= Assignment =
Using the listing below, copy exactly the lines from the one containing "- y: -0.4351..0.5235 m" to the one containing "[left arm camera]", both lines included, and no others.

= Source data =
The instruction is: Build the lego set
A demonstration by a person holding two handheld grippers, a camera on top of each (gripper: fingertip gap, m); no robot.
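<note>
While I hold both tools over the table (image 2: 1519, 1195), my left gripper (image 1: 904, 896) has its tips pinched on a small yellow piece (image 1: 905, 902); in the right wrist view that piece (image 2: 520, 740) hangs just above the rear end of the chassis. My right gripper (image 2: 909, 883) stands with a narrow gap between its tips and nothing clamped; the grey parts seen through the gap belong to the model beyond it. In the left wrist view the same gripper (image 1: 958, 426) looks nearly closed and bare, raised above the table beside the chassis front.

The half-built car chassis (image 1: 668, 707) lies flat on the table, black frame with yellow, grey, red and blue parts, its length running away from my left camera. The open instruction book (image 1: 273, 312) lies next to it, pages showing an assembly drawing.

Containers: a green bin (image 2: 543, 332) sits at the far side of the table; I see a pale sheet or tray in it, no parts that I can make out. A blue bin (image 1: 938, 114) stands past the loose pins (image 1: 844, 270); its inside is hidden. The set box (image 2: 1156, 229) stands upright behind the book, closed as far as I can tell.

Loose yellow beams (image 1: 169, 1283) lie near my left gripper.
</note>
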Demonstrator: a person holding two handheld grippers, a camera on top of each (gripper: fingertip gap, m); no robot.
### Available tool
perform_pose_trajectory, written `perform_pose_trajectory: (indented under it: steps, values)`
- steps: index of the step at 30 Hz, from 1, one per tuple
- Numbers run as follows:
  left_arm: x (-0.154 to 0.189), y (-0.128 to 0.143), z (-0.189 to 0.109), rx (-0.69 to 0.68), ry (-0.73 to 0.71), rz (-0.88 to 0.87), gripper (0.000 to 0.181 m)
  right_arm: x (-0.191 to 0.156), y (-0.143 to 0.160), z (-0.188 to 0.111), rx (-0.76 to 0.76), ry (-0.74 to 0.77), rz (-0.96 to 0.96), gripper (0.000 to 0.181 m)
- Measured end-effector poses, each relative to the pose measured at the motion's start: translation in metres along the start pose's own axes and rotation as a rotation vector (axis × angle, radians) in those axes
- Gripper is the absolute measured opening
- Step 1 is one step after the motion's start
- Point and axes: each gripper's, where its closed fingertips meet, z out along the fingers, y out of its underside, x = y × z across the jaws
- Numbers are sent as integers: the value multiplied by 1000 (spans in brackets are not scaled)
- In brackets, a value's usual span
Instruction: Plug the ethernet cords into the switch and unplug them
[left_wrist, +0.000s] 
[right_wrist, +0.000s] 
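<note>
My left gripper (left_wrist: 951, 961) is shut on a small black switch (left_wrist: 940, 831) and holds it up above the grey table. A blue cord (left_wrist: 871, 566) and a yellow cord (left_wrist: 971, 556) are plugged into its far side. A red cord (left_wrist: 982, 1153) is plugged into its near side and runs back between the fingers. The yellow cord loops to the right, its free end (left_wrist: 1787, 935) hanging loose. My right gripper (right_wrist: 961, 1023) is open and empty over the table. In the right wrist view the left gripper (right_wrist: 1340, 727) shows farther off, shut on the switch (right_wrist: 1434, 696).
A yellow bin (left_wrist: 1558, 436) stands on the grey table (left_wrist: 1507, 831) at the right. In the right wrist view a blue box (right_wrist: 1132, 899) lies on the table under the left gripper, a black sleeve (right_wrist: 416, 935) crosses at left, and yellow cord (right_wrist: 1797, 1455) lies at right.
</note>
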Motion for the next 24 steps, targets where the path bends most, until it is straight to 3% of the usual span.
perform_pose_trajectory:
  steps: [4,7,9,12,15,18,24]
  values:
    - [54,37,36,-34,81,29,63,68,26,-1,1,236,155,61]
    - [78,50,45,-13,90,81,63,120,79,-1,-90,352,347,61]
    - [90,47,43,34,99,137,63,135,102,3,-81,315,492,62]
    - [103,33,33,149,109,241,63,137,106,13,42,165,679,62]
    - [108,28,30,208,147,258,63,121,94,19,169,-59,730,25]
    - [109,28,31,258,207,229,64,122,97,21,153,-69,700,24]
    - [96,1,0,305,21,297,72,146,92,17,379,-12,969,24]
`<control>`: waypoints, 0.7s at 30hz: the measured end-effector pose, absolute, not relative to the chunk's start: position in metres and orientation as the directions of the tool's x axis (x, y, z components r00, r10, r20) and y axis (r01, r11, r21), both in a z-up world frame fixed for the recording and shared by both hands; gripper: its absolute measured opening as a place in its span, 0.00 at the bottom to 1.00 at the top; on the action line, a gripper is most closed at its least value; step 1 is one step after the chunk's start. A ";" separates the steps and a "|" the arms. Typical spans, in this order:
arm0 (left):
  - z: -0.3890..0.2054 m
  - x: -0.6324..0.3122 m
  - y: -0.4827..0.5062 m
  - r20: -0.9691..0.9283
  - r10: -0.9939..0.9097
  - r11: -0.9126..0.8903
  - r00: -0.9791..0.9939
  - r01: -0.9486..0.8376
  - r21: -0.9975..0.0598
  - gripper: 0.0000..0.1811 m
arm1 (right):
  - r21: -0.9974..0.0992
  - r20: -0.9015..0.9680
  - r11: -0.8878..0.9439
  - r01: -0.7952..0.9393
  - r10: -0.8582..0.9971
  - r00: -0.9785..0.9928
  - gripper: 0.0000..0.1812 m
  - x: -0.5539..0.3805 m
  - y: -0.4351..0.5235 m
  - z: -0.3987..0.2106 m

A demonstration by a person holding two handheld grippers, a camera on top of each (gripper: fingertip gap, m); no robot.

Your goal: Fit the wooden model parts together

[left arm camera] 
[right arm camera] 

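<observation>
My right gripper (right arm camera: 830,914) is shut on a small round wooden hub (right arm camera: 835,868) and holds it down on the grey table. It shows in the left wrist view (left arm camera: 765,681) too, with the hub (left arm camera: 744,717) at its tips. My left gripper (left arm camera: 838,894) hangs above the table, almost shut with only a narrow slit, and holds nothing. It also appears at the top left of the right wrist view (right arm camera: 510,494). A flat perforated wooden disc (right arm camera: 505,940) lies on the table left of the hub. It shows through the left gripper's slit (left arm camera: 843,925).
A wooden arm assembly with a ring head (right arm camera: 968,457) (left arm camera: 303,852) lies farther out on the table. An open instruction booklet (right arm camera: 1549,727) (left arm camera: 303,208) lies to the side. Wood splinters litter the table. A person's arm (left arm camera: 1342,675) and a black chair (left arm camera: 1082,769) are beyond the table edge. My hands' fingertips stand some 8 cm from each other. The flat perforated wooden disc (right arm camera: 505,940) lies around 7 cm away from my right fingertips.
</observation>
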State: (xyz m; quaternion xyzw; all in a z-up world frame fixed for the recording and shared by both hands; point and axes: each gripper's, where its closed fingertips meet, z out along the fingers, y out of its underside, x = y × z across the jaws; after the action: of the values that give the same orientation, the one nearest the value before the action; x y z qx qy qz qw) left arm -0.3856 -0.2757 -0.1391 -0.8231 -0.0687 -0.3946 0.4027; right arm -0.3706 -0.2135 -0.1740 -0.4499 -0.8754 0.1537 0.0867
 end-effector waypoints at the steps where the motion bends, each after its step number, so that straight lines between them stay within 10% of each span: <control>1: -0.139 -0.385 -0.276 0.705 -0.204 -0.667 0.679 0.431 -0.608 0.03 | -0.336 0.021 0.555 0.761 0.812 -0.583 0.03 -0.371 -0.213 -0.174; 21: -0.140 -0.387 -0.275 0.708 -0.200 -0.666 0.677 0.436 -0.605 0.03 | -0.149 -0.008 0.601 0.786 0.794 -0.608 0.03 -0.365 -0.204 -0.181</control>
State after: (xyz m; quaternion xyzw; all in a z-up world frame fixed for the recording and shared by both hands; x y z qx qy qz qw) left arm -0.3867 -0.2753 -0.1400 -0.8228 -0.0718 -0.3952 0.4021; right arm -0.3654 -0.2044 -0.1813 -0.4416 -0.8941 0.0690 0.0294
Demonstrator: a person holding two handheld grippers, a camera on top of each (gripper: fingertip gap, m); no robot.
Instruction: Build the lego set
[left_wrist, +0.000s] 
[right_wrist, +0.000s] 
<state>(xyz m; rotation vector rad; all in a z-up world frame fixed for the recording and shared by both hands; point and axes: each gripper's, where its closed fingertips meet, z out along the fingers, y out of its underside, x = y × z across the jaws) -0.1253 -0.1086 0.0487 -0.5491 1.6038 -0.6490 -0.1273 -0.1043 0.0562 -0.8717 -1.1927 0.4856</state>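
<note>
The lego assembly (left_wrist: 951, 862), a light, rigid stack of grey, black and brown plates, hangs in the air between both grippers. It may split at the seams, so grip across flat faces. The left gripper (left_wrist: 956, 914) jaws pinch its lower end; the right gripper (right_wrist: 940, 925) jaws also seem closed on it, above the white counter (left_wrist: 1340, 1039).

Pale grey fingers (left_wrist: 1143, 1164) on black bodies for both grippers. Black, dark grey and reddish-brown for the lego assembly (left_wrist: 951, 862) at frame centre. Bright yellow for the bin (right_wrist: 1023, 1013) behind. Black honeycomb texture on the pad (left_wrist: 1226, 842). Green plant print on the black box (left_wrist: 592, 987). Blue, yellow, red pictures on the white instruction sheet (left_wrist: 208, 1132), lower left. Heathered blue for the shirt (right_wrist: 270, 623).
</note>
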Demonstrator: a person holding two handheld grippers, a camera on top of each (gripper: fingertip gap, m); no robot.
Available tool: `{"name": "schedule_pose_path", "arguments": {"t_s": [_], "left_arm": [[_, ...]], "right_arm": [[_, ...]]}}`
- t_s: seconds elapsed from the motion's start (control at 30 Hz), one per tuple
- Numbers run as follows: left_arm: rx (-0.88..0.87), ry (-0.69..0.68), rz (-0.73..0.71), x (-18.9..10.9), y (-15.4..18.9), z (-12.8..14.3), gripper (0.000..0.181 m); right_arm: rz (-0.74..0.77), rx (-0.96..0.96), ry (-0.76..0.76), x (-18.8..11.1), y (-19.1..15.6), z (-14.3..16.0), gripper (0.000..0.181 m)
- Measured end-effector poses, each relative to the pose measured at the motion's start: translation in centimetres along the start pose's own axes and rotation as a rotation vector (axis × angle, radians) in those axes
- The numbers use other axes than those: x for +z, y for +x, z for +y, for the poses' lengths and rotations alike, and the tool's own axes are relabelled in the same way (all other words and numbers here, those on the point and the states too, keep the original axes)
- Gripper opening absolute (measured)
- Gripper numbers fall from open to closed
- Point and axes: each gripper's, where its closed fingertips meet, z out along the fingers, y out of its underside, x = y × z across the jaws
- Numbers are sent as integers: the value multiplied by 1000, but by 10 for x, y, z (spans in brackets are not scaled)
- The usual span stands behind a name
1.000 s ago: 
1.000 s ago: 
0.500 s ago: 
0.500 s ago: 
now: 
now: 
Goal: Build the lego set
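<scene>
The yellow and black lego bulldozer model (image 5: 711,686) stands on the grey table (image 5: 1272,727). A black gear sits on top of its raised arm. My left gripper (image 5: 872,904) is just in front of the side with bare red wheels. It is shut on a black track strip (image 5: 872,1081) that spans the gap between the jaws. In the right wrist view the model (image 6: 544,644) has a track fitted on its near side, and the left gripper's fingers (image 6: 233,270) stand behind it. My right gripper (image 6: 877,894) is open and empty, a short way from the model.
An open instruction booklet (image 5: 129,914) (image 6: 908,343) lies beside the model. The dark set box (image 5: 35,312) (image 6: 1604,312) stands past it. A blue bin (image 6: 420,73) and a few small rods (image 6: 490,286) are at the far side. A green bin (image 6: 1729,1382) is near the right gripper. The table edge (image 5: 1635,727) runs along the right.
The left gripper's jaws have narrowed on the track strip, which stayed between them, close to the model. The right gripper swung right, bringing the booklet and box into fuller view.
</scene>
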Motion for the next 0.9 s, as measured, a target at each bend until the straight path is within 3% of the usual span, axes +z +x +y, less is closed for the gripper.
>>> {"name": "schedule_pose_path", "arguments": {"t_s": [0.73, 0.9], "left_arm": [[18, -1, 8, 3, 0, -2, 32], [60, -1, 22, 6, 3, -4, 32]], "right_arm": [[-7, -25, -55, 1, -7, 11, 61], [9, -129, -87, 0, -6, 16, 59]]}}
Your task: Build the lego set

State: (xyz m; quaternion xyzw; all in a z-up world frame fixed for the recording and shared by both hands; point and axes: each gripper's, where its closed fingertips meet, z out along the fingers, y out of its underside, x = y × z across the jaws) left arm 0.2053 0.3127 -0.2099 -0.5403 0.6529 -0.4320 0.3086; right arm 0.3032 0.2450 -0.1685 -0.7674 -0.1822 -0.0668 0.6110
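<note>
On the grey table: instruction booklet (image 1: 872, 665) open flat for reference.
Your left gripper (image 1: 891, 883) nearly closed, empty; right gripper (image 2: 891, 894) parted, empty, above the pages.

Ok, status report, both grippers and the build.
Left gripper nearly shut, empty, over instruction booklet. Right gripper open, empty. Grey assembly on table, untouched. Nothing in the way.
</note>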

= Answer for the task =
  - y: -0.4351..0.5235 m
  - z: -0.3987..0.2106 m

A demonstration by a person holding two handheld grippers, a camera on top of each (gripper: fingertip gap, m); no robot.

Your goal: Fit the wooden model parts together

[left arm camera] 

That wraps up the exercise.